La carte de l’Ordre aurait pu servir comme carte de presse. Donc, les professionnels veilleraient eux-mêmes aux conditions d’adhésion à l’Ordre. On n’aurait pas besoin d’avoir l’Ordre et une Commission d’attribution de la carte de presse. L’Ordre aurait organisé en son sein des conditions pour que les besoins exprimés par les syndicats, les éditeurs, etc… soient pris en compte dans les conditions d’adhésion. L’ordre aurait la capacité de faire adopter rapidement un code d’éthique et de déontologie qui prend en considération toutes les préoccupations que les citoyens se font au sujet du travail de certains médias.

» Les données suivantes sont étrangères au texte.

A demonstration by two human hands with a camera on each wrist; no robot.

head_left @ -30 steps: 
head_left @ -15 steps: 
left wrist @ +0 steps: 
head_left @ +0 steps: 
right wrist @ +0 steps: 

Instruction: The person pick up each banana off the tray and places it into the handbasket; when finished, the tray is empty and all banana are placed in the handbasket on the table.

On a malheureusement l’impression qu’on est en train de renforcer les institutions qui avaient été créées sur la base de la loi de 1990 qui est reconnue par tout le monde comme étant devenue un texte totalement obsolète. En cela, le gouvernement ne donne pas encore l’impression que les assises des Egc ont servi à quelque chose.

Dans son rapport 2013, la Commission nationale des droits de l’Homme et des libertés (Cndhl) soutient que le gouvernement est responsable de la cacophonie dans le milieu de la presse. Cette décision du Mincom en est-elle une preuve ?
Disons que lorsque la Cndhl parle de «cacophonie», elle doit bien peser ses mots. Parce que comme je viens de le souligner, c’est le gouvernement qui a mobilisé beaucoup de ressources – tant matérielles, qu’humaines et financières – pour l’organisation des Egc. Quand trois ans après, les résolutions de ce forum ne sont pas encore implémentées, que ce même gouvernement revienne au fonctionnement antérieur, cela pose quand même problème. Les Egc ont permis de faire un audit de ce qui existe en termes d’organisation, de fonctionnement, et de cadre légal, dans le milieu de la presse. Ce que je semble percevoir dans la décision du Mincom de réactiver la Commission de la carte de presse, c’est me semble-t-il peut être, un problème d’entourage. Parce que les plus proches collaborateurs du Mincom ne sont pas nécessairement des journalistes professionnels qui vivent les problèmes de la presse. Donc il y a un problème à percevoir par exemple l’efficacité qui pourrait se dégager du travail de la Commission de la carte de presse qui est remise au goût du jour.

Comment cette question est-elle gérée sous d’autres cieux ?
Comme vous le savez sans doute, les Etats africains francophones essaient souvent de s’inspirer de ce qui se fait en France de manière générale. Et vous savez qu’en France, il y a une Commission d’attribution de la carte de presse qui est bipartite. Ses membres sont d’une part des représentants des journalistes, et d’autre part, les représentants des éditeurs. C’est cette Commission bipartite qui attribue la carte de presse et qui peut décider de son retrait. Et les membres de cette Commission sont désignés par leurs pairs dans des conditions bien définies.
Le problème chez nous, c’est qu’on parle d’auto régulation, mais personne ne fait rien. Je suis d’ailleurs surpris que jusqu’ici, aucun syndicat ne se soit prononcé sur cette Commission de délivrance de la carte de presse. Les éditeurs de presse n’ont pas non plus exprimés leurs attentes. Il est bon que les attentes des principaux acteurs soient connues avant même que cette Commission ne fonctionne. Et si ces attentes sont prises en considération, on dira que la Commission fait un travail utile à la corporation et au Cameroun.